And furthermore, the azimuth limit switch and the pitching limit switch are both provided with EtherCAT interfaces, and the azimuth limit switch and the pitching limit switch transmit the limit information of the azimuth axis and the pitching axis to the EtherCAT main controller through the EtherCAT interfaces respectively.

In the invention, the characteristics of high refresh rate and good synchronism of the EtherCAT bus are fully utilized, the refresh rate of 1000Hz of current instruction and magnetic pole commutation angle information can be easily realized, the high-precision control requirement of a telescope is met, the bandwidth advantage of the EtherCAT bus is fully utilized, the state information of a motor driver and a motor is read and monitored in real time, the reliable operation of the system is ensured, meanwhile, the wiring workload is greatly simplified, the Ethernet cable of 100Base-TX standard can be used for linear structure interconnection, the reliable data transmission of equipment on a telescope machine and equipment under the telescope machine is realized, wherein the distance between networking equipment stations can reach 100m, 65535 equipment can be connected at most, and the device is particularly suitable for a large telescope control system.
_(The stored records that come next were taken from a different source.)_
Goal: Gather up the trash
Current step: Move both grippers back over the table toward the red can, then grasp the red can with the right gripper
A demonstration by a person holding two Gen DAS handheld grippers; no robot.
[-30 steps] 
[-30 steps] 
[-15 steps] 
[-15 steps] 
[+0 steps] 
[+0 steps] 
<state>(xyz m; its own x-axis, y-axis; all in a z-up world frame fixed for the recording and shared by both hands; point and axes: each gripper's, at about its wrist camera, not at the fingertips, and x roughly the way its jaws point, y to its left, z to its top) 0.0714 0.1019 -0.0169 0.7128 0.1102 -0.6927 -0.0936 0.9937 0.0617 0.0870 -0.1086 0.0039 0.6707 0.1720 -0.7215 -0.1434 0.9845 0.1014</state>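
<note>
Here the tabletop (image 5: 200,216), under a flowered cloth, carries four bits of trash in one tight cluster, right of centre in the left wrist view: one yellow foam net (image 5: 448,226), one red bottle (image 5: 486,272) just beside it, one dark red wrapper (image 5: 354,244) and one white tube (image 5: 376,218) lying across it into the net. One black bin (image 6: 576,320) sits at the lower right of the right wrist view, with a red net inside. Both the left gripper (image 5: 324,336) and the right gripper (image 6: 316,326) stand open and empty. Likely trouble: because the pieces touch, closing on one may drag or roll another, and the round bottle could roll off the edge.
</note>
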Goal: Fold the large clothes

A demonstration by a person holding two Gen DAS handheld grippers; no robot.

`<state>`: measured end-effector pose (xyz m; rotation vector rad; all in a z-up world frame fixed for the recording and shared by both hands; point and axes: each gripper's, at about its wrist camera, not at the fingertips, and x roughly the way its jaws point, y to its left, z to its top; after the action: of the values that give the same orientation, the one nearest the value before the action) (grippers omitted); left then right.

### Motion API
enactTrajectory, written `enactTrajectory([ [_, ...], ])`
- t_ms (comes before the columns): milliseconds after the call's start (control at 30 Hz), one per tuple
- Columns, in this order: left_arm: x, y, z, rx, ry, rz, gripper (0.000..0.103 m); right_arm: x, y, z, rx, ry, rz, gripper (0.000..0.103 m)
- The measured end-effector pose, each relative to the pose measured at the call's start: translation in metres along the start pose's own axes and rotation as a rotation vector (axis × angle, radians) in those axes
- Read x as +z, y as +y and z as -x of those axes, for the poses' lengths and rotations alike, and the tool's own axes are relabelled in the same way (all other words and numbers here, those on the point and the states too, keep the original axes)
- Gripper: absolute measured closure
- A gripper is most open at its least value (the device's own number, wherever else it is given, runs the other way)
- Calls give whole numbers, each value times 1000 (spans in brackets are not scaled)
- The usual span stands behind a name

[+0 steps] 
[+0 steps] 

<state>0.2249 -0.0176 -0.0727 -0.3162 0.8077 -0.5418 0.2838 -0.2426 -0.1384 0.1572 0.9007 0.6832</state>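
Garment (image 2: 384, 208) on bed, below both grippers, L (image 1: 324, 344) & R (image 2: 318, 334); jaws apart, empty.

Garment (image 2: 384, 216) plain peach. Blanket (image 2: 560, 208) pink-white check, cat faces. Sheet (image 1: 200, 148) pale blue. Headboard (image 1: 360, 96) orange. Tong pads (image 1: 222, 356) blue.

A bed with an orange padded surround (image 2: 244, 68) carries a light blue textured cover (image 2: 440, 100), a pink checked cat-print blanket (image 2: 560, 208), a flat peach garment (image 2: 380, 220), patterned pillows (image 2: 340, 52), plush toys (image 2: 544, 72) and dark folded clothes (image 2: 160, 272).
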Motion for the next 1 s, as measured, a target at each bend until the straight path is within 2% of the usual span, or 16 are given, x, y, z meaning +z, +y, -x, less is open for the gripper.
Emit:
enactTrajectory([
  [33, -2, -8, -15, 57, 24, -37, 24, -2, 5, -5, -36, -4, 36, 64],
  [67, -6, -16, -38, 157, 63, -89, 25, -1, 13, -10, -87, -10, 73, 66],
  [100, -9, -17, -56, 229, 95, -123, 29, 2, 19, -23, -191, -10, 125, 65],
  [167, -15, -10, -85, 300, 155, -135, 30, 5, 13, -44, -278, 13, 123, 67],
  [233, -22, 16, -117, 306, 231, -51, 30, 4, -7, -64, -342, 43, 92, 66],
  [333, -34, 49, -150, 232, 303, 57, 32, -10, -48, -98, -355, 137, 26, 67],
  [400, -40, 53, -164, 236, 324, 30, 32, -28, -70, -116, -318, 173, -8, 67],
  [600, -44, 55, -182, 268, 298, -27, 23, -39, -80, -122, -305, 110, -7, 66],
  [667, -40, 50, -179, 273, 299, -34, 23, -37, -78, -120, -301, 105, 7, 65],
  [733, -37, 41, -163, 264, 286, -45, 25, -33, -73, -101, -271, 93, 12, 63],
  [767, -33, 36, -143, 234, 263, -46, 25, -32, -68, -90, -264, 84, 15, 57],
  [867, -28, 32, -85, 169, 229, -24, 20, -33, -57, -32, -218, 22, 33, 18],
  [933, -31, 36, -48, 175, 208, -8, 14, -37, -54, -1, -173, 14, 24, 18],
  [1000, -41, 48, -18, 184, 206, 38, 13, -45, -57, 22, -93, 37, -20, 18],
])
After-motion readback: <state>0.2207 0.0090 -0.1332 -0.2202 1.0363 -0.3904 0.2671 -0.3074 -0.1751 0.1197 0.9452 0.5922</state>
As shown in fig. 3, a method for controlling a ground-based large-aperture telescope includes the following steps:

step S1, the EtherCAT master station receives a telescope control instruction sent by the upper computer, and simultaneously receives the position information of the azimuth axis and the pitch axis of the telescope fed back by the EtherCAT slave station;

step S2, the EtherCAT main controller calculates the rotating speed of the azimuth axis and the pitch axis of the telescope, and simultaneously calculates the magnetic pole reversing angle information of the azimuth arc-shaped segmented motor and the pitch motor of the telescope;

step S3, the EtherCAT main controller performs position closed-loop correction and speed closed-loop correction on the azimuth axis and the pitch axis to obtain average torque current instructions of the azimuth arc-shaped segmented motor and the pitch motor;

step S4, the EtherCAT main controller sends the average torque current instruction and the magnetic pole commutation angle information to the azimuth motor driver and the pitch motor driver, and the azimuth motor driver and the pitch motor driver respectively control the azimuth arc-shaped segmented motor and the pitch motor to work;

step S5, the EtherCAT main controller reads the limit information of the azimuth axis and the limit information of the pitch axis of the telescope through the EtherCAT bus, and monitors the state of the telescope in real time;

and step S6, repeating the steps S1 to S5 in sequence in a loop.

In step S1, the EtherCAT main controller obtains the position information of the azimuth encoder and the pitch encoder, which is solved by the encoder decoding board, through the EtherCAT bus.

Furthermore, in step S2, it is necessary to calibrate the electrical zero points of the azimuth arc-segment motor and the pitching motor, and record the electrical zero point information of each of the azimuth arc-segment motor and the pitching motor.

In step S5, the EtherCAT main controller reads the limit information of the azimuth axis, the limit information of the pitch axis, the motor stator temperature information, the driver bus voltage information, the motor current information, and the like through the EtherCAT bus, monitors the state of the telescope in real time, and timely processes the telescope if abnormality occurs.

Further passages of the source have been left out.